DIRECTIONS => Wherever pictures appear in the listing below, leave them out, and copy exactly, and only, everything from the line with "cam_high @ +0" down to the line with "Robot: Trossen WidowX".

THE RECORDS =>
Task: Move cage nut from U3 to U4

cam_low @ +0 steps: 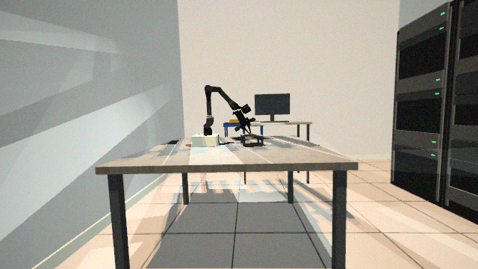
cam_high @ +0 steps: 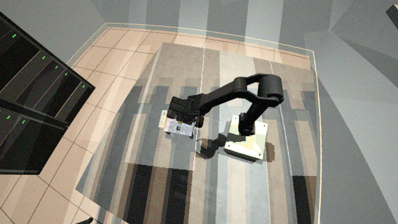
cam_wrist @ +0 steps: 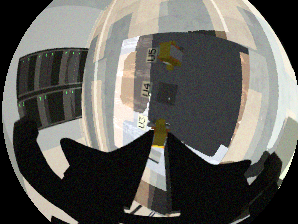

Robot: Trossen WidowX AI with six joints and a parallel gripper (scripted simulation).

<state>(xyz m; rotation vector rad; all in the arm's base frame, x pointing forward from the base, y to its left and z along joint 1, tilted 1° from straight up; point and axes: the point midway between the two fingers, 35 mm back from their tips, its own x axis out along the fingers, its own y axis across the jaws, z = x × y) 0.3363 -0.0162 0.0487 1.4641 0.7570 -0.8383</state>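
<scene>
In the wrist view I am seeing my jaws (cam_high: 184, 121) (cam_low: 251, 135) coming together at the lower middle of the frame, gripping the nut (cam_wrist: 160, 134), a brass-coloured piece beside the U3 label (cam_wrist: 142, 122). I am judging the hold to be on its two opposite sides, leaving its ends free, which would suit unclipping it and pressing it in again at U4. Whether it is sitting in its hole or just above it, I cannot tell. The plate (cam_high: 184, 130) (cam_low: 252, 136) (cam_wrist: 200, 100) is standing on the tabletop (cam_high: 155, 199) (cam_low: 224, 169) (cam_wrist: 107, 65), probably raised so the wings have room to open underneath. The nut's long axis is running nearly up and down the frame, roughly along the row of labels, its far end pointing towards the dark square hole (cam_wrist: 167, 93) beside the U4 label (cam_wrist: 146, 90). The other nut (cam_wrist: 170, 58) is lying beyond that, beside the U5 label (cam_wrist: 152, 54), looking slightly turned; I am reckoning on keeping the jaws clear of it. Which way the wings are facing, I cannot make out.
</scene>
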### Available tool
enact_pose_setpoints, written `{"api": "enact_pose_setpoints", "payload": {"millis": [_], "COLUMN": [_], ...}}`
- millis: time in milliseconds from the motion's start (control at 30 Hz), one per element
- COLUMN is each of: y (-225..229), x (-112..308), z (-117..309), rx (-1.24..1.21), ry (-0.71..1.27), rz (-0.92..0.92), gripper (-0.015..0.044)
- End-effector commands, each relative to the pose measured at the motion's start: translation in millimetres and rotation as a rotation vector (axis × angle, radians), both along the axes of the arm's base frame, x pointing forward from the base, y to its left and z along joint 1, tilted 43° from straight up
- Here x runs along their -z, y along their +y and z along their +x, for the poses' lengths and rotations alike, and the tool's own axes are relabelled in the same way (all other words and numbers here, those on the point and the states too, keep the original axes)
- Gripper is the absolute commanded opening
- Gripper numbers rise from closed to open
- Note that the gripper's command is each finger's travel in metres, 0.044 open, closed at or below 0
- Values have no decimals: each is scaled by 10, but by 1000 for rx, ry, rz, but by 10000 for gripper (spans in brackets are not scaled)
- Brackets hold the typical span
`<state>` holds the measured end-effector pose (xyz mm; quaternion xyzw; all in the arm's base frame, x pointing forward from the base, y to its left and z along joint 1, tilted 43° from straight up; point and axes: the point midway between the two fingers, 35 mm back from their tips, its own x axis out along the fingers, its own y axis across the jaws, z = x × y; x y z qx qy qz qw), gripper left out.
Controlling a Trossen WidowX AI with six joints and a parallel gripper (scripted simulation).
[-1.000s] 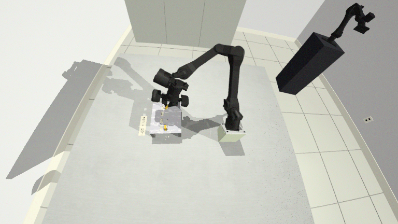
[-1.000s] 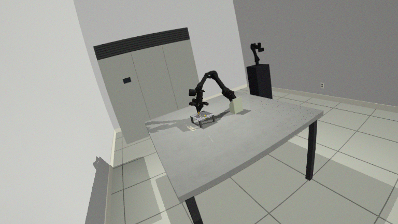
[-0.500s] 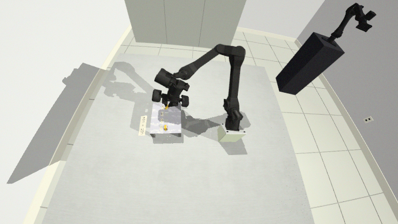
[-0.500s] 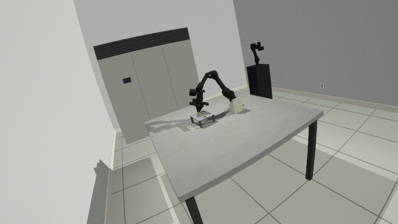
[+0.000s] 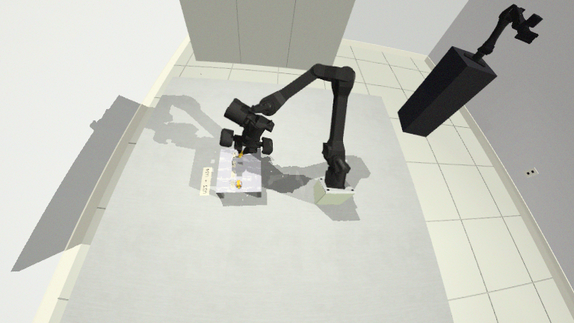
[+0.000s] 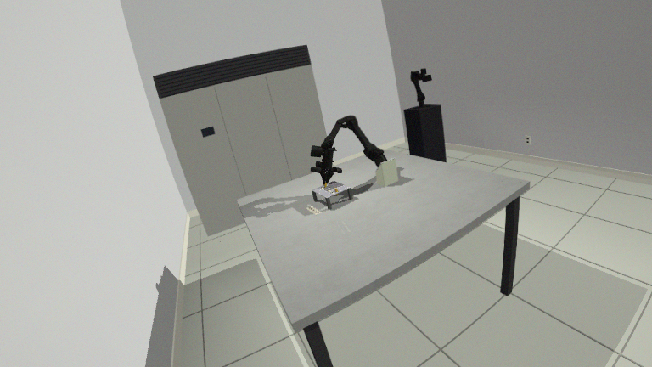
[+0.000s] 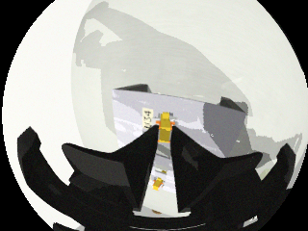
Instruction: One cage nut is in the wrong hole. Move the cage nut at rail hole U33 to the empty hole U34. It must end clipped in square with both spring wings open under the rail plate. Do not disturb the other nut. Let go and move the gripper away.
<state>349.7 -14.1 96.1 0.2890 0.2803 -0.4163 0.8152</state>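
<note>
Clamped on one yellow cage nut (image 5: 241, 154) (image 6: 325, 185) (image 7: 165, 127), the jaws are seen from the top above the far end of the pale rail plate (image 5: 251, 176) (image 6: 324, 193) (image 7: 188, 108). Near the other end of the plate, the other nut (image 5: 239, 184) (image 6: 336, 190) (image 7: 158, 183) can be seen, well apart from the jaws. A small card (image 5: 205, 181) (image 6: 313, 209) with writing is laid beside the plate on the grey surface (image 5: 253, 260) (image 6: 385, 233) (image 7: 159, 53). The black arm (image 5: 339, 112) (image 6: 362, 139) is held up by a pale green block (image 5: 334, 197) (image 6: 388, 175).

From the outside view, the jaws are seen pointing down at the plate, which is held up off the surface by dark legs. The clamped nut is seen as a tiny yellow spot under the jaws.

From the wrist, the clamped nut is seen between the tips of the black fingers, close beside the tag marked U34 (image 7: 147, 119). Little orange bits are seen at both sides of it. The other nut is seen farther down, through the gap, and is not touched. Whether the clamped nut is clipped in, and how its wings sit under the plate, cannot be told.
</note>
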Motion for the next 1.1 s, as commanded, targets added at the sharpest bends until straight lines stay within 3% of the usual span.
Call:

PROBLEM SOLUTION =>
cam_high @ +0 steps: 
cam_wrist @ +0 steps: 

Robot: Trossen WidowX AI with six joints and a parallel gripper (scripted simulation).

What this exercise required is now done.